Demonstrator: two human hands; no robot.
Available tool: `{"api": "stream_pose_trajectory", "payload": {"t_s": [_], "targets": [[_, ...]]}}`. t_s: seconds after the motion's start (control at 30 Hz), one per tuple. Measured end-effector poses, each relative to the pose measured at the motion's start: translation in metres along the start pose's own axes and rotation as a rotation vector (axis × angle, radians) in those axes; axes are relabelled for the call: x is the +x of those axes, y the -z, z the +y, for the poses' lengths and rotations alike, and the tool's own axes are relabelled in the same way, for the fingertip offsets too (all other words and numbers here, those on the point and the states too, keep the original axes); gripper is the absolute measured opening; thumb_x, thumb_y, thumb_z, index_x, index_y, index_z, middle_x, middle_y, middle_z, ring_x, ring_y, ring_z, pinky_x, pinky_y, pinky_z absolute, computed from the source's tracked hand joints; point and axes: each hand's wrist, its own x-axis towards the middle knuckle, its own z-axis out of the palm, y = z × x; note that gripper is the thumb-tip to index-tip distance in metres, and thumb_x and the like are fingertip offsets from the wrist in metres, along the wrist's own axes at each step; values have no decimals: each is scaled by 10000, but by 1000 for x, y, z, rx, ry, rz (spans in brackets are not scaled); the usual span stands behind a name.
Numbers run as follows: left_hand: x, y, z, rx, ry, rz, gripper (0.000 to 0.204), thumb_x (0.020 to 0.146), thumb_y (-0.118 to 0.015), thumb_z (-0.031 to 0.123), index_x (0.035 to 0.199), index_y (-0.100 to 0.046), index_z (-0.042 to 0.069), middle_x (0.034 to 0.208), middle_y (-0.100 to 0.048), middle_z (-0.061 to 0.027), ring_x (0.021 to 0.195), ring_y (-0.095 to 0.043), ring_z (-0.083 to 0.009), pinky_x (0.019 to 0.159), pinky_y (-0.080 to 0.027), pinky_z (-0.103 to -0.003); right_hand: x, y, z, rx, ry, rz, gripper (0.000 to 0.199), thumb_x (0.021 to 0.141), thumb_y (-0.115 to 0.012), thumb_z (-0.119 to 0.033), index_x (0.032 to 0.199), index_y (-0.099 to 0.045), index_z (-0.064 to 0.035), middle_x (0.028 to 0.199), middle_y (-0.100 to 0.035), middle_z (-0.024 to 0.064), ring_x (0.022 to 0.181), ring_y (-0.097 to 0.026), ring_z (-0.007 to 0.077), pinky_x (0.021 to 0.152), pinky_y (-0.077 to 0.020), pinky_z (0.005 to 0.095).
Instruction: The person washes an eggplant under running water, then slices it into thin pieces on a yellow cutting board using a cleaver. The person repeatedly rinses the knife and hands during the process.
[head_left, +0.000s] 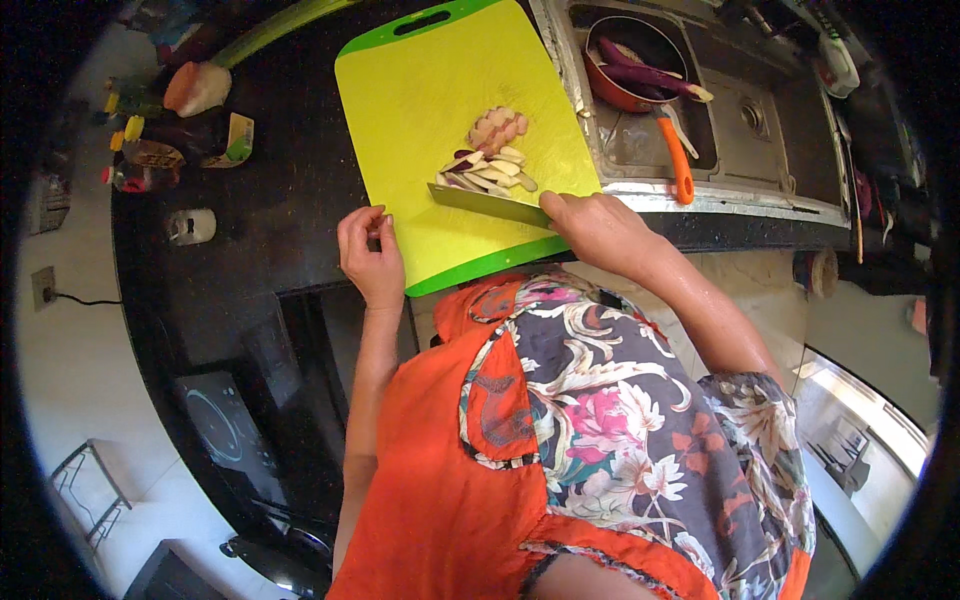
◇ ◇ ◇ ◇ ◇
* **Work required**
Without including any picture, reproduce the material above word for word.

* **Answer for the task**
Demonstrator: two human hands; no robot.
Available tool: `{"api": "stream_pose_trajectory", "payload": {"t_s": [_], "targets": [[_, ...]]}}`. t_s: seconds after the motion's start (control at 30 Hz), one per tuple. Measured end-effector poses, each relative to the pose measured at the motion's start: translation in metres along the start pose's own axes and rotation as a rotation vector (axis × angle, radians) in those axes; axes are relabelled for the call: x is the +x of those axes, y the -z, z the +y, for the poses' lengths and rotations alike, and the tool's own axes are relabelled in the same way, for the fingertip offsets too (all other words and numbers here, those on the point and the states too, keep the original axes); gripper is the absolute measured opening; thumb_x, thumb_y, thumb_z, index_x, index_y, index_z, middle_x, middle_y, middle_z, ring_x, ring_y, ring_z, pinky_x, pinky_y, pinky_z absolute, computed from the source's tracked hand joints; point and axes: each hand's wrist, its own x-axis towards the middle knuckle, its own z-axis out of the palm, y = z × x; note that gripper is the thumb-tip to index-tip distance in metres, and thumb_x and the like are fingertip offsets from the wrist in metres, along the wrist's own axes at each step; values have no decimals: each is scaled by 10000, but by 1000 for x, y, z, rx, ry, rz (spans in brackets are not scaled); the usual span stands behind a name.
Numbers run as follows: left_hand: x, y, z, rx, ry, rz, gripper (0.000 to 0.204), thumb_x (0.020 to 0.146), thumb_y (-0.118 to 0.015), thumb_z (-0.031 to 0.123), index_x (0.035 to 0.199), index_y (-0.100 to 0.046), index_z (-0.042 to 0.069), middle_x (0.034 to 0.208), middle_y (-0.100 to 0.048), middle_z (-0.061 to 0.027), ring_x (0.021 to 0.195), ring_y (-0.095 to 0.043), ring_z (-0.083 to 0.009), pinky_x (0.019 to 0.159), pinky_y (-0.080 to 0.027), pinky_z (-0.103 to -0.003); right_hand: x, y, z, rx, ry, rz, gripper (0.000 to 0.199), thumb_x (0.021 to 0.141), thumb_y (-0.115 to 0.012), thumb_z (-0.119 to 0.033), index_x (0.032 to 0.199), index_y (-0.099 to 0.045), index_z (-0.064 to 0.035), middle_x (0.028 to 0.199), middle_y (-0.100 to 0.035), middle_z (-0.024 to 0.064), ring_x (0.022 to 0.181), ring_y (-0.097 to 0.026), ring_z (-0.007 to 0.077), pinky_x (0.021 to 0.152), pinky_y (-0.077 to 0.020), pinky_z (0.005 to 0.095).
Instruction: The person washes an eggplant under running water, then slices it into thin pieces on a yellow cutting board using a cleaver. The person repeatedly rinses the knife and hands during the process.
[head_left, +0.000s] 

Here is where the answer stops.